Düsseldorf Charmant und witzig: Amelie Fried

Düsseldorf · "Die Frau sagte mir irgendetwas", informierte eine Zuhörerin in der ersten Reihe ihre Nachbarin, "ich dachte, da gehst du mal hin. Auch weil ich mir ein Leben ohne Bücher nicht vorstellen kann." Zur Lesung von Amelie Fried in der Buchhandlung Mayersche Droste hatte sich ein vorwiegend weibliches Publikum eingefunden, was der Autorin nicht entging. "Ich begrüße extra auch die Männer, das sind ja besonders mutige Exemplare. In der Regel kommen sie nur, wenn gerade kein Fußball stattfindet."

Amelie Fried versteht sich aufs lockere Plaudern, schließlich war sie über viele Jahre Talkshow-Gastgeberin. Nach ihrem Abschied von "3 nach 9" und dem Aus ihrer Literatur-Sendung "Die Vorleser" widmet sie sich jetzt überwiegend dem Schreiben. "Das habe ich schon lange als Hauptberuf betrachtet, das Fernsehen war die Kür. Am Schluss hat es mich eher gestresst. Nein, ich vermisse nichts", versichert sie.

Sie ist eine überaus fleißige Autorin. In rascher Folge entstanden Bücher wie "Schuhhaus Pallas", in dem sie ein Kapitel ihrer Familiengeschichte verarbeitete, wie "Der Mann von nebenan" oder "Eine windige Affäre", ihr neuestes Werk, das sie derzeit auf einer Lesereise vorstellt.

"Wenn das Leben eine Baustelle ist, dann ist Düsseldorf das pralle Leben", konstatierte sie.
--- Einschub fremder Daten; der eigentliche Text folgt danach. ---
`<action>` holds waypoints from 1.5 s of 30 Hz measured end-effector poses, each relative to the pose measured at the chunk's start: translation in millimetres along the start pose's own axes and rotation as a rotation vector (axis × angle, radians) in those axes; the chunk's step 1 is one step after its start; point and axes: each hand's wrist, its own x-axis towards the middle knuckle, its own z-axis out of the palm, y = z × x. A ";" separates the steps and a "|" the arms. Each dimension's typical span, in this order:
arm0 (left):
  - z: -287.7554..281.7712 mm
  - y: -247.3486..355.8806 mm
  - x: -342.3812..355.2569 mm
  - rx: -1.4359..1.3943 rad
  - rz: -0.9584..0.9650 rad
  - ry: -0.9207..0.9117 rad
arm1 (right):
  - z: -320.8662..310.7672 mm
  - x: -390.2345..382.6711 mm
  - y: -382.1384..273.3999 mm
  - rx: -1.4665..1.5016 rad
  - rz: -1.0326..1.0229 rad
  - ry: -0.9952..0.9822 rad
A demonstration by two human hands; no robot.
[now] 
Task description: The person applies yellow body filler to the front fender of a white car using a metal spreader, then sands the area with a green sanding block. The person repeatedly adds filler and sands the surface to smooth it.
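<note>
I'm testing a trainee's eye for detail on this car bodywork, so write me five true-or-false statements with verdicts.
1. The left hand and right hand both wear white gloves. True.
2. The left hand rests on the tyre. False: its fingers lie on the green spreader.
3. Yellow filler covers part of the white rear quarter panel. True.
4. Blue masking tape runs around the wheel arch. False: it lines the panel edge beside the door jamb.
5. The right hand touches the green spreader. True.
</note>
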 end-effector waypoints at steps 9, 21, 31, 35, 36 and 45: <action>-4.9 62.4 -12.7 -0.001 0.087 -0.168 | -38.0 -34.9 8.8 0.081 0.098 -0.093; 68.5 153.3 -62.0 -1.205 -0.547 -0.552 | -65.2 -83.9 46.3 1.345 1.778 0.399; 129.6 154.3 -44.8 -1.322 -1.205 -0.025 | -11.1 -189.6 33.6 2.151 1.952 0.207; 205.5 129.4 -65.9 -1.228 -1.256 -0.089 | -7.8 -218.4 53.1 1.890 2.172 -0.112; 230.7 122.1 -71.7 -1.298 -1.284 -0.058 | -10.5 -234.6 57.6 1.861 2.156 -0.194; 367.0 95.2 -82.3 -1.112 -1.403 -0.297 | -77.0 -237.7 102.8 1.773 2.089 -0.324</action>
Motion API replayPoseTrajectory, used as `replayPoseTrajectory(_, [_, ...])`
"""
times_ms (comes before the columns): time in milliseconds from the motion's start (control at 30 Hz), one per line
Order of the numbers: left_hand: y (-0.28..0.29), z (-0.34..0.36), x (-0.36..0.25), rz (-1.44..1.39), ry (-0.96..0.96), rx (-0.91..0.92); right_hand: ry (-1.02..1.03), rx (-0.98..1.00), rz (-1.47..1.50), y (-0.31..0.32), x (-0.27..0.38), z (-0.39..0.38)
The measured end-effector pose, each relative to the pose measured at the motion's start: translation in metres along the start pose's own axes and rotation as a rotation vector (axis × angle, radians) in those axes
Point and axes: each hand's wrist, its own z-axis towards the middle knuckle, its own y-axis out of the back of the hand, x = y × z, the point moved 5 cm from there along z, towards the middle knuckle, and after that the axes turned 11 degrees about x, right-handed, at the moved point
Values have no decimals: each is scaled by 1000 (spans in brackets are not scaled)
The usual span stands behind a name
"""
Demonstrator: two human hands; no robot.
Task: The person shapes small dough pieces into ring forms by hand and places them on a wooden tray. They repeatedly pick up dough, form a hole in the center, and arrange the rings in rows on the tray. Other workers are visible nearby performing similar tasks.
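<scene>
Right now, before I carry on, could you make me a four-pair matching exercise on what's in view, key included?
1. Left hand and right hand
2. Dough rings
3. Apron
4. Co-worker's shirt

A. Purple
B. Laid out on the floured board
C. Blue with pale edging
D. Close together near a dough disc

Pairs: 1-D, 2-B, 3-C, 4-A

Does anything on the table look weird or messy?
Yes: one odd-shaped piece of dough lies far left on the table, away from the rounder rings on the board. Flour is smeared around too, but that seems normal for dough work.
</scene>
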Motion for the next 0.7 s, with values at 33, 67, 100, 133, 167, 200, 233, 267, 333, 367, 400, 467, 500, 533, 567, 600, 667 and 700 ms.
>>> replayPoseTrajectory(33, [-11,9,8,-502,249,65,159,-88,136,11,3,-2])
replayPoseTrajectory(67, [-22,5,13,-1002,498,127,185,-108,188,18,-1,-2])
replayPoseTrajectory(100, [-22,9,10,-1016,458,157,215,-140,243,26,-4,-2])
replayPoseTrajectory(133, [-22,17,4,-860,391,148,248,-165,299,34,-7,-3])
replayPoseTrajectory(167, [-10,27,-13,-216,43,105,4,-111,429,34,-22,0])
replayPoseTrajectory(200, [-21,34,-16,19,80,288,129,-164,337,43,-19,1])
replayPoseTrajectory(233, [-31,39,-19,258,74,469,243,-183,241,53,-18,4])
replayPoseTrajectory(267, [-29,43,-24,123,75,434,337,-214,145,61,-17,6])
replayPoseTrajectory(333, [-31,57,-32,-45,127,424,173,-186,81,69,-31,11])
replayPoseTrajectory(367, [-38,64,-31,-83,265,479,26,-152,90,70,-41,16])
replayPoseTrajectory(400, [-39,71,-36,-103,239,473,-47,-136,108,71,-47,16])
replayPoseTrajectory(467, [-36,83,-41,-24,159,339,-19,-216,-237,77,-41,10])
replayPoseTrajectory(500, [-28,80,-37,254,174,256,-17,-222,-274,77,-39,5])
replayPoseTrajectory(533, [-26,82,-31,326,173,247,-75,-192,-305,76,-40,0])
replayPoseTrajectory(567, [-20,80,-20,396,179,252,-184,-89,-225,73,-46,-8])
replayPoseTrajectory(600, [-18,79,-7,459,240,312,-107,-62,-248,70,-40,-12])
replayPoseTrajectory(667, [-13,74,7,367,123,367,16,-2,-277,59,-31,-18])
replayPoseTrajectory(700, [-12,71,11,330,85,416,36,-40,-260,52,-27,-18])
Nach diesem Vorgeplänkel trug sie Passagen aus dem Buch vor, gewohnt launig bis witzig geschrieben. "Eine windige Affäre" ist die Geschichte der 40-jährigen Katja Moser, Mutter von Svenja und Pablo. Wie die meisten Frauen ihrer Generation will sie in den Spagat zwischen Familie und Beruf schaffen, was nicht ohne Konflikte, Enttäuschungen und Eifersucht abgeht. Die Bauingenieurin hat gemischte Gefühle, wenn die Kinder sich beim Aupair-Mädchen oder bei der flippigen Oma pudelwohl fühlen. Wird sie denn gar nicht vermisst? Auch ihr Mann scheint ihre Abwesenheit über Wochen gut zu verkraften. Liebt er sie überhaupt noch?
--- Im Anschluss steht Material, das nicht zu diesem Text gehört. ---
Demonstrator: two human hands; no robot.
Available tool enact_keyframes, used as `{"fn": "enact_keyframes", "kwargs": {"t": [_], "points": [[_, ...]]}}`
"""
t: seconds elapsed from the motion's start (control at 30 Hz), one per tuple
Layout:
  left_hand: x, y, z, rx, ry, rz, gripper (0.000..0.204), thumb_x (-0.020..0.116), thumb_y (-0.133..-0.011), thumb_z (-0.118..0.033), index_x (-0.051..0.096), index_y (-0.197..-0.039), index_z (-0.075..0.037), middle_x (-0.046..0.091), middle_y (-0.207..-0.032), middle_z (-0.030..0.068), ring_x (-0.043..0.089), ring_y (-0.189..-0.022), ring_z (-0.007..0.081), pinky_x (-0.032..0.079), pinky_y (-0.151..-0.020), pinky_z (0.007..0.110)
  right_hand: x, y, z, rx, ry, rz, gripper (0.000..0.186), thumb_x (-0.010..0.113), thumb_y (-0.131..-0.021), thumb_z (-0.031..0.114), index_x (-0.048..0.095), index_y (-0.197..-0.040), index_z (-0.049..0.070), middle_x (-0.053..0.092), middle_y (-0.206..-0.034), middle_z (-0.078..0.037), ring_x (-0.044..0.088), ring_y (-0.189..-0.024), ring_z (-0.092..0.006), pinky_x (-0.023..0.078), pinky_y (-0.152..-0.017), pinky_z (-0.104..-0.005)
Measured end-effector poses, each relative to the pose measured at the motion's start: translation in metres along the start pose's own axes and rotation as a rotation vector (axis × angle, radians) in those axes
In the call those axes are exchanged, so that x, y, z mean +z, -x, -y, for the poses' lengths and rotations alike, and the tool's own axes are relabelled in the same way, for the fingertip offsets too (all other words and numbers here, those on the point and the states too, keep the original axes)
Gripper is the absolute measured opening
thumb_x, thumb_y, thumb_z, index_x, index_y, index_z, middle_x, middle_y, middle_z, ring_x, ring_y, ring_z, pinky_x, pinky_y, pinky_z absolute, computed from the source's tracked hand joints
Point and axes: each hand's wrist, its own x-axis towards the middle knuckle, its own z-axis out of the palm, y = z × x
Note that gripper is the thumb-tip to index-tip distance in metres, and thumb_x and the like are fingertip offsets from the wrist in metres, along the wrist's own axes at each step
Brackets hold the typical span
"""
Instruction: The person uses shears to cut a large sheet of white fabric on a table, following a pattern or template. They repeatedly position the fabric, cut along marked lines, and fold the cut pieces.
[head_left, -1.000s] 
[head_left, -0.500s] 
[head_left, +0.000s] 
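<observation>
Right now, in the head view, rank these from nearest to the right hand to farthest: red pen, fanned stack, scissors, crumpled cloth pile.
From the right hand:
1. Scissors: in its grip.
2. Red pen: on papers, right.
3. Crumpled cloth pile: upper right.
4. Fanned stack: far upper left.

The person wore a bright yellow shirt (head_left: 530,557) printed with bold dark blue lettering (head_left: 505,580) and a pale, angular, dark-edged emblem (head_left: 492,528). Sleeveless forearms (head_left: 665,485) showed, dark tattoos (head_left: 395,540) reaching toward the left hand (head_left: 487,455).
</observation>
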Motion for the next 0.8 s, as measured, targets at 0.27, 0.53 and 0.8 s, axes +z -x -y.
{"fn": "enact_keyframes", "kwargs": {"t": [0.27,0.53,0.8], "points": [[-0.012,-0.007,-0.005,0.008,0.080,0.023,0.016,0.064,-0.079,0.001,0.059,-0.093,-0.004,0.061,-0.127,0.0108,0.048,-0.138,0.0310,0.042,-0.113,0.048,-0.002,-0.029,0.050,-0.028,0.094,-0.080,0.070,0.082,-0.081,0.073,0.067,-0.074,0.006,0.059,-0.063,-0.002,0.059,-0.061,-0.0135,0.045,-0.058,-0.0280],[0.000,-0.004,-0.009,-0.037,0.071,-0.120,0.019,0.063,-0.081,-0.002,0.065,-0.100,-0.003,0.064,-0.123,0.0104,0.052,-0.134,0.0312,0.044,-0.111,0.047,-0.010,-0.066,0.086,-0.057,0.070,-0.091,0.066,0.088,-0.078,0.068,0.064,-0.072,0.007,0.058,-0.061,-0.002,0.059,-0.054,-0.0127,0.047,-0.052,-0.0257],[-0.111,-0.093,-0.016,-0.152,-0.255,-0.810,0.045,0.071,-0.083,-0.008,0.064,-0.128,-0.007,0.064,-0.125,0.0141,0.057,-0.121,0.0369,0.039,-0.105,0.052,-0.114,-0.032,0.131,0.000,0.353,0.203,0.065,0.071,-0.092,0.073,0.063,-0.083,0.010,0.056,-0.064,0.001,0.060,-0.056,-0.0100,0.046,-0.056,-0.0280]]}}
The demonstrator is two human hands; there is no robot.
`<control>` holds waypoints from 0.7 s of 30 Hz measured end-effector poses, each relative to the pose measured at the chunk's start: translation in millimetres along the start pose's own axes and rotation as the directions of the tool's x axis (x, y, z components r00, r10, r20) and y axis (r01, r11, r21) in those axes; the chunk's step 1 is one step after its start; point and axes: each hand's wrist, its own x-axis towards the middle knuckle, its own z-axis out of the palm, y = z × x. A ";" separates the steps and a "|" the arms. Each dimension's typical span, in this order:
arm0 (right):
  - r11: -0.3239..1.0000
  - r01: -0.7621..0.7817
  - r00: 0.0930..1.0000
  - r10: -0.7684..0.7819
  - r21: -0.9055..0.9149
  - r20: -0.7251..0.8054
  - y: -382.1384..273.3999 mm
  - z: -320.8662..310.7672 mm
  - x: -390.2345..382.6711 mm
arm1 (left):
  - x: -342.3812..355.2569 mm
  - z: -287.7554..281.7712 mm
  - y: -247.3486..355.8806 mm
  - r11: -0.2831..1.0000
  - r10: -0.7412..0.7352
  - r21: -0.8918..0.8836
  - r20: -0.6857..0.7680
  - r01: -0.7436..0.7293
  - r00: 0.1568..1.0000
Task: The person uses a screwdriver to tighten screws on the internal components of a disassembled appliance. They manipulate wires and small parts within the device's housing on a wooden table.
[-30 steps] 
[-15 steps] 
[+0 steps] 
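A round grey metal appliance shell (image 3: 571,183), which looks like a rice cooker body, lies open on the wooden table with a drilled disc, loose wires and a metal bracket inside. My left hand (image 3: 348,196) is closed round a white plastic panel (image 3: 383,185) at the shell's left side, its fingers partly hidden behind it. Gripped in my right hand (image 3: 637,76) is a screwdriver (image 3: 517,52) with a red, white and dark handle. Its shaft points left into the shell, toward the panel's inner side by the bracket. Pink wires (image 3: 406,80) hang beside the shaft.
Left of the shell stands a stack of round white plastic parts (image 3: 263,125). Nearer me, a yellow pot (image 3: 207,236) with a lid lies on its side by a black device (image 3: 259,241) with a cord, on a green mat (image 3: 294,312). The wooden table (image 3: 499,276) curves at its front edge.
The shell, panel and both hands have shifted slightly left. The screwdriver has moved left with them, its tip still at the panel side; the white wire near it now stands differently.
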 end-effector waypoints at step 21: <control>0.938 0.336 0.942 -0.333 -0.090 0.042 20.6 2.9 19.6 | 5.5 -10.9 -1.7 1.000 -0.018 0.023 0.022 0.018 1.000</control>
Amelie Fried über ihre Heldin: "Ich wollte ihr eine richtig schwere Aufgabe geben. Also steckte ich sie in einen Männerberuf und schickte sie tief in den Osten. Sibirien war mir zu weit, Litauen passte besser. Zumal ich herausfand, dass es dort tatsächlich eine deutsche Firma gibt, die einen Windpark gebaut hat."

Ein solches Projekt betreut Katja Moser im Buch. Es geht um erneuerbare Energien, Klimawandel, Umweltschutz. "Sieht so aus, als hätte ich mir die Themen marketingmäßig ausgesucht", beugte die Autorin vor. "Stimmt aber nicht. Das Buch habe ich vor zwei Jahren konzipiert. Ich hatte keine Ahnung, wie aktuell Windenergie heute sein würde." Bei einer Reise nach Litauen lernte sie die zwei Gesichter des Landes kennen. "Auf den ersten Blick zeigt es sich modern und weltoffen. Trotzdem sitzt der alte sozialistische Schlendrian noch in allen Ritzen."

Mit einer Fragerunde und einigen Kostproben aus ihrer Kolumnen-Sammlung "Wildes Leben" ließ Amelie Fried den Abend ausklingen.